We will say that the first of September is the time appointed for the
transit. The day approaches. It is the twenty-ninth of August. I
prepare to take hold of the matter in earnest. I am nipped in the bud
by learning that the woman who was to help about the carpets cannot
come, because her baby is taken with the croup. I have not a doubt of
it. I never knew a baby yet that did not go and have the croup, or the
colic, or the cholera infantum, just when it was imperatively necessary
that it should not have them. But there is no help for it. I shudder
and bravely gird myself for the work. I tug at the heavy, bulky,
unwieldy carpets, and am covered with dust and abomination. I think
carpets are the most untidy, unwholesome nuisances in the whole world.
It is impossible to be clean with them under your feet. You may sweep
your carpet twenty times and raise a dust on the twenty-first. I am
sure I heard long ago of some new fashion that was to be
introduced,--some Italian style, tiles, or mosaic-work, or something of
the sort. I should welcome anything that would dispense with these vile
rags. I sigh over the good old sanded floors that our grandmothers
rejoiced in,--and so, apotheosizing the past and anathematizing the
present, I pull away, and the tacks tear my fingers, and the hammer
slips and lets me back with a jerk, and the dust fills my hair and nose
and eyes and mouth and lungs, and my hands grow red and coarse and
ragged and sore and begrimed, and I pull and choke and cough and
strangle and pull.

So the carpets all come up and the curtains all come down. The bureaus
march out of the chamber-windows and dance on a tight-rope down into
the yard below. The chairs are set at "heads and points." The clothes
are packed into the trunks. The flour and meal and sugar, all the
wholesale edibles, are carted down to the new house and stored. The
forks are wrapped up and we eat with our fingers, and have nothing to
eat at that. Then we are informed that the new house will not be ready
short of two weeks at least. Unavoidable delays. The plasterers were
hindered; the painters misunderstood orders; the paperers have
defalcated, and the universe generally comes to a pause. It is no
matter in what faith I was nurtured, I am now a believer in total
depravity. Contractors have no conscience; masons are not men of their
word; carpenters are tricky; all manner of cunning workmen are bruised
reeds. But there is nothing to do but submit and make the best of
it,--a horrible kind of mechanism. We go forthwith into a chrysalis
state for two weeks. The only sign of life is an occasional lurch
towards the new house, just sufficient to keep up the circulation. One
day I dreamily carry down a basket of wine-glasses. At another time I
listlessly stuff all my slippers into a huge pitcher and take up the
line of march. Again a bucket is filled with tea-cups, or I shoulder
the fire-shovel.
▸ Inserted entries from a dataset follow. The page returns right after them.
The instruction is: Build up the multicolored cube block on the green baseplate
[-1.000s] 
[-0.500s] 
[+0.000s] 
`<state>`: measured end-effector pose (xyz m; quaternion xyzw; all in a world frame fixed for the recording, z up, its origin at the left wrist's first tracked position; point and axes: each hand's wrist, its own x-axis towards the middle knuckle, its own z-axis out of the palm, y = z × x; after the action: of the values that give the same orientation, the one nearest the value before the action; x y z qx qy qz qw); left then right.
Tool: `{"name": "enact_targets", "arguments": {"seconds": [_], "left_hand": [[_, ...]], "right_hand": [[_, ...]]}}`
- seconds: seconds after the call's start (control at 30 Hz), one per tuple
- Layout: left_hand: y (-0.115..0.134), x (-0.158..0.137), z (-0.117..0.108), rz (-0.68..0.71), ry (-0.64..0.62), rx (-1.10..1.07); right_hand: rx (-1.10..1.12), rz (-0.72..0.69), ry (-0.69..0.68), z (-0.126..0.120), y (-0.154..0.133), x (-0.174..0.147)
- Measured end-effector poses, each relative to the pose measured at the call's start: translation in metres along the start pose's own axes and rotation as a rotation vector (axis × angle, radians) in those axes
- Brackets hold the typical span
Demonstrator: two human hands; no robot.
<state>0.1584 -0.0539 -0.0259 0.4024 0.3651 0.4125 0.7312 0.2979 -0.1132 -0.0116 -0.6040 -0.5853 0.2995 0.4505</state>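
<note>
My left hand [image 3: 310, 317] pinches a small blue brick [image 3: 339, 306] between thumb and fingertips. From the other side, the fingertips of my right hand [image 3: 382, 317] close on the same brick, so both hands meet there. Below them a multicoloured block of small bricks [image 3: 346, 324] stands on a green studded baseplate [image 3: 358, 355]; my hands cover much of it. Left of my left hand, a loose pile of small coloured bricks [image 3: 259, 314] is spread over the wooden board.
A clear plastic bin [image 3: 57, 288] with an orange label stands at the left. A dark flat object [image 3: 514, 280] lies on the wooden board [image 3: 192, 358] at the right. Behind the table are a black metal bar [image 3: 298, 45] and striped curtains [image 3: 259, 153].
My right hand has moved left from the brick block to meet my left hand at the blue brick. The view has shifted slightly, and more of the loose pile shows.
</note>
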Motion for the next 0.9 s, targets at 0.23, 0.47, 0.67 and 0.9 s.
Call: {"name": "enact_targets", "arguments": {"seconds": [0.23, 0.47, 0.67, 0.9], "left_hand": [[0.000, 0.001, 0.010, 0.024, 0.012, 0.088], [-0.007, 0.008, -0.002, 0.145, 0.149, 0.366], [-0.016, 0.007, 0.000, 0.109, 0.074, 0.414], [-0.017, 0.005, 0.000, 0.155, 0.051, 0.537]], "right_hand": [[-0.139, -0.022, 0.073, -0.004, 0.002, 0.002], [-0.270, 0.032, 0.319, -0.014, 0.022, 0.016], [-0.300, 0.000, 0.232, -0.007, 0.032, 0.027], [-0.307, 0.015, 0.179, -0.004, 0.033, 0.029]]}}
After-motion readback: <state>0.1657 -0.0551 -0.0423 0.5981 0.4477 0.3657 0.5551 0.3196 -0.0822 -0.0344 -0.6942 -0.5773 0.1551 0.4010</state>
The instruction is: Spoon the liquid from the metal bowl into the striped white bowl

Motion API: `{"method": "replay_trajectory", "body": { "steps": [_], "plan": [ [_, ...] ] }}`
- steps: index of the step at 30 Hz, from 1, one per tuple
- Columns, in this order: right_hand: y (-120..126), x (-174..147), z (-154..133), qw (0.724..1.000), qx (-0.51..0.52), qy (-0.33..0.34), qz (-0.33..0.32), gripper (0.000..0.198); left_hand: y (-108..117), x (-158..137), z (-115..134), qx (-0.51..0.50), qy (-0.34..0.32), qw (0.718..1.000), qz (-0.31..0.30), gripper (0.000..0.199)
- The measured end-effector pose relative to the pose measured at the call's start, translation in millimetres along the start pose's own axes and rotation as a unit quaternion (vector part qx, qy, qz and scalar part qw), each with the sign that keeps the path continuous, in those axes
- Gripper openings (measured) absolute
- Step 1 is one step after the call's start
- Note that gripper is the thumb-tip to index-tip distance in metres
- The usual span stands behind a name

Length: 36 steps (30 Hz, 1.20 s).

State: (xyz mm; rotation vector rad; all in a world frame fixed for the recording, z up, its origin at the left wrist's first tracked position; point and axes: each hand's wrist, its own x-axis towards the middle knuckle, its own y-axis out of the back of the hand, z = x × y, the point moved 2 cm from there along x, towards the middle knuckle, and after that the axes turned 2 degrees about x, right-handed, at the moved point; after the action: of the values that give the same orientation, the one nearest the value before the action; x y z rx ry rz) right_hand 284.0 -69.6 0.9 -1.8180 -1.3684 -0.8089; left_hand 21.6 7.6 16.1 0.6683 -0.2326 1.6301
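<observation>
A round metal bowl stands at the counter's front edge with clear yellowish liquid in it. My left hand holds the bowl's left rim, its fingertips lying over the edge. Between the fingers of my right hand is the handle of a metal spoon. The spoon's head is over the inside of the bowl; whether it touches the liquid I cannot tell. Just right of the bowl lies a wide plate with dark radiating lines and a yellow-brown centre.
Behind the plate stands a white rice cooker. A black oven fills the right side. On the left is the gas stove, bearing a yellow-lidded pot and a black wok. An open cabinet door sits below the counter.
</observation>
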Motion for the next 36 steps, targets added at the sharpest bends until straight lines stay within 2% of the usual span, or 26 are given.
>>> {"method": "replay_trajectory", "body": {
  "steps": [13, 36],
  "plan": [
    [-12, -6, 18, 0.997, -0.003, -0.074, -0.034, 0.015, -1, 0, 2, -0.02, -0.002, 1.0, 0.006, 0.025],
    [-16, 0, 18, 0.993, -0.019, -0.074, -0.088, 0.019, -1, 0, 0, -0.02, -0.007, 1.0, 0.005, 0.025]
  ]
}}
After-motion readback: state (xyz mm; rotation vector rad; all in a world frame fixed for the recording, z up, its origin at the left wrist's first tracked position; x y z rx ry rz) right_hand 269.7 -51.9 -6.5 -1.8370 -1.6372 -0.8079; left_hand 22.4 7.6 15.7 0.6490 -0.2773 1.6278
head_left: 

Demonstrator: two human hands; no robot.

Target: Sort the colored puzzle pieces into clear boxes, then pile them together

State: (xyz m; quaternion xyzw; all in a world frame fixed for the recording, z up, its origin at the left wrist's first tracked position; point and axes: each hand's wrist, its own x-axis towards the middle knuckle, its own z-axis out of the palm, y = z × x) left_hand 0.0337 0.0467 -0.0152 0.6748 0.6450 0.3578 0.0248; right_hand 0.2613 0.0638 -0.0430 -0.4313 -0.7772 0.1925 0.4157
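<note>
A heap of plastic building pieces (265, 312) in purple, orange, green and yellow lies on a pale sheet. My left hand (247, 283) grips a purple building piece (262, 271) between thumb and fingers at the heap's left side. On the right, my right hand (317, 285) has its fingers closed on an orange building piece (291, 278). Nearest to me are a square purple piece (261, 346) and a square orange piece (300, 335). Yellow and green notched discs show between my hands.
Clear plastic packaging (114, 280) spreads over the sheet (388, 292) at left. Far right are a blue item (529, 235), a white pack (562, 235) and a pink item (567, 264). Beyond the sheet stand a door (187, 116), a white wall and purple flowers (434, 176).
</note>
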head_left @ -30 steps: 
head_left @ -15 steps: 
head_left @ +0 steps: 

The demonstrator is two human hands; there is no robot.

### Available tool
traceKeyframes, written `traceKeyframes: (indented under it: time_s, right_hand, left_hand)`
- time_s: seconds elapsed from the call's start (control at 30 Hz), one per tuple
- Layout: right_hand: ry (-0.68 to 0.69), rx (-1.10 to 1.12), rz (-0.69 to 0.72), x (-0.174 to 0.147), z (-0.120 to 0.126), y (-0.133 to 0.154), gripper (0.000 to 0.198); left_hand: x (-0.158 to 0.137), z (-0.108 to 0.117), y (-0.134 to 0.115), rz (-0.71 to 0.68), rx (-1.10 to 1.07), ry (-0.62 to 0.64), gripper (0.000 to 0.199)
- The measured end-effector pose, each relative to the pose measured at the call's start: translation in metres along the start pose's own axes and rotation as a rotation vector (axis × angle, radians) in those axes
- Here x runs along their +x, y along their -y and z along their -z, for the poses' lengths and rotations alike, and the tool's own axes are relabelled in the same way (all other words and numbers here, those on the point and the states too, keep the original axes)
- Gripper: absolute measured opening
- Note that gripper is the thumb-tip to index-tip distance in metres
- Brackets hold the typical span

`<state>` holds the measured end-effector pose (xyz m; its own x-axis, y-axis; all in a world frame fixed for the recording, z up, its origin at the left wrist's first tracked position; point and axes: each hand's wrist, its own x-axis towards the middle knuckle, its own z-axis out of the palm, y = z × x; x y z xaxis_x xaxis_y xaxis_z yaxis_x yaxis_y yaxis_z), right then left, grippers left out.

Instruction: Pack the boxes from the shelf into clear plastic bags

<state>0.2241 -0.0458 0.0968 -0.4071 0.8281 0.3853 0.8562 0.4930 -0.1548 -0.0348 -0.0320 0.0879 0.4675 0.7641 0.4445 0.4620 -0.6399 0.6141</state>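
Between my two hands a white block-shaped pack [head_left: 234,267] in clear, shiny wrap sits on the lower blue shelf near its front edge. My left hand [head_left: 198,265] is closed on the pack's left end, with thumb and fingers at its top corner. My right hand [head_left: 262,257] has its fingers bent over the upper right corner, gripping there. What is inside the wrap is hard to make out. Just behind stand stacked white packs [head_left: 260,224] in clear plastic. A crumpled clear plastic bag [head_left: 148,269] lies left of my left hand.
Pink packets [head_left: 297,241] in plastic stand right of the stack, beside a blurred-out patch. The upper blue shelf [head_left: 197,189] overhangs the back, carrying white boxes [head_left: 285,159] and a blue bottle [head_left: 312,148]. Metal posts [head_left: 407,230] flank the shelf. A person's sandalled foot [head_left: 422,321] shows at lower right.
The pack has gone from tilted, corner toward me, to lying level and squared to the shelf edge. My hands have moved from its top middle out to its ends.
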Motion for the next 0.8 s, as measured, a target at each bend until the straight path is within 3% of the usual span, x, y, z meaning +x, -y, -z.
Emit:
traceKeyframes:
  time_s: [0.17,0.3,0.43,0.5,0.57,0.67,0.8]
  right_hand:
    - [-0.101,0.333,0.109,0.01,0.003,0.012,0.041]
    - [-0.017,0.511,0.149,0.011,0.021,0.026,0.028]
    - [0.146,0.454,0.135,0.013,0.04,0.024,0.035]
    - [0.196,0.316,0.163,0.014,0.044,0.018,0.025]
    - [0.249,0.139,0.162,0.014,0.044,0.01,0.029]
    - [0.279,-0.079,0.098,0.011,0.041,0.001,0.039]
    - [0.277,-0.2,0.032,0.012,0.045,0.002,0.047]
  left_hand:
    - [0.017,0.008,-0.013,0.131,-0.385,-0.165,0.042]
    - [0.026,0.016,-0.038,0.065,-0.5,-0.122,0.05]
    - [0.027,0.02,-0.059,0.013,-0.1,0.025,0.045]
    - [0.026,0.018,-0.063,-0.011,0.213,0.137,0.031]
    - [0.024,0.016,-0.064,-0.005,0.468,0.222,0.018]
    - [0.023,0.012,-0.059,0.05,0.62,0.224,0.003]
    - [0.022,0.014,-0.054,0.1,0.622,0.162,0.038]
The two weeks drag themselves away, and the cry is
still, "Unfinished!" To prevent petrifying into a fossil remain, or
relapsing into primitive barbarism, or degenerating into a dormouse, I
rouse my energies and determine to put my own shoulder to the wheel and
see if something cannot be accomplished. I rise early in the morning
and walk to Dan, to hire a painter who is possessed of "gumption,"
"faculty." Arrived in Dan, I am told that he is in Beersheba. Nothing
daunted, I take a short cut across the fields to Beersheba, bearding
manifold dangers from rickety stone-walls, strong enough to keep women
in, but not strong enough to keep bears, bulls, and other wild beasts
out,--toppling enough to play the mischief with draperies, but not
toppling enough to topple over when urgently pressed to do so. But I
secure my man, and remember no more my sorrow of bulls and stones for
joy at my success. From Beersheba I proceed to Padan-aram to buy seven
pounds of flour, thence to Galilee of the Gentiles for a pound of
cheese, thence to the land of Uz for a smoked halibut, thence to the
ends of the earth for a lemon to make life tolerable,--and the days
hobble on.

"The flying gold of the ruined woodlands" drives through the air, the
signal is given, and there is no longer "quiet on the Potomac." The
unnatural calm gives way to an unearthly din. Once more I bring myself
to bear on the furniture and the trumpery, and there is a small
household whirlpool. All that went before "pales its ineffectual
fires." Now comes the strain upon my temper, and my temper bends, and
quivers, and creaks, and cracks. Ithuriel touches me with his spear;
all the integuments of my conventional, artificial, and acquired
gentleness peel off, and I stand revealed a savage. Everything around
me sloughs off its usual habitude and becomes savage. Looking-glasses
are shivered by the dozen. A bit is nicked out of the best China
sugar-bowl. A pin gets under the matting that is wrapped around the
centre-table and jags horrible hieroglyphics over the whole polished
surface. The bookcase that we are trying to move tilts, and trembles,
and goes over, and the old house through all her frame gives signs of
woe. A crash detonate on the stairs brings me up from the depths of the
closet where I am burrowing. I remember seeing Petronius disappear a
moment ago with my lovely and beloved marble Hebe in his arms. I rush
rampant to the upper landing in time to see him couchant on the lower.
"I have broken my leg," roars Petronius, as if I cared for his leg. A
fractured leg is easily mended; but who shall restore me the nose of
my nymph, marred into irremediable deformity and dishonor?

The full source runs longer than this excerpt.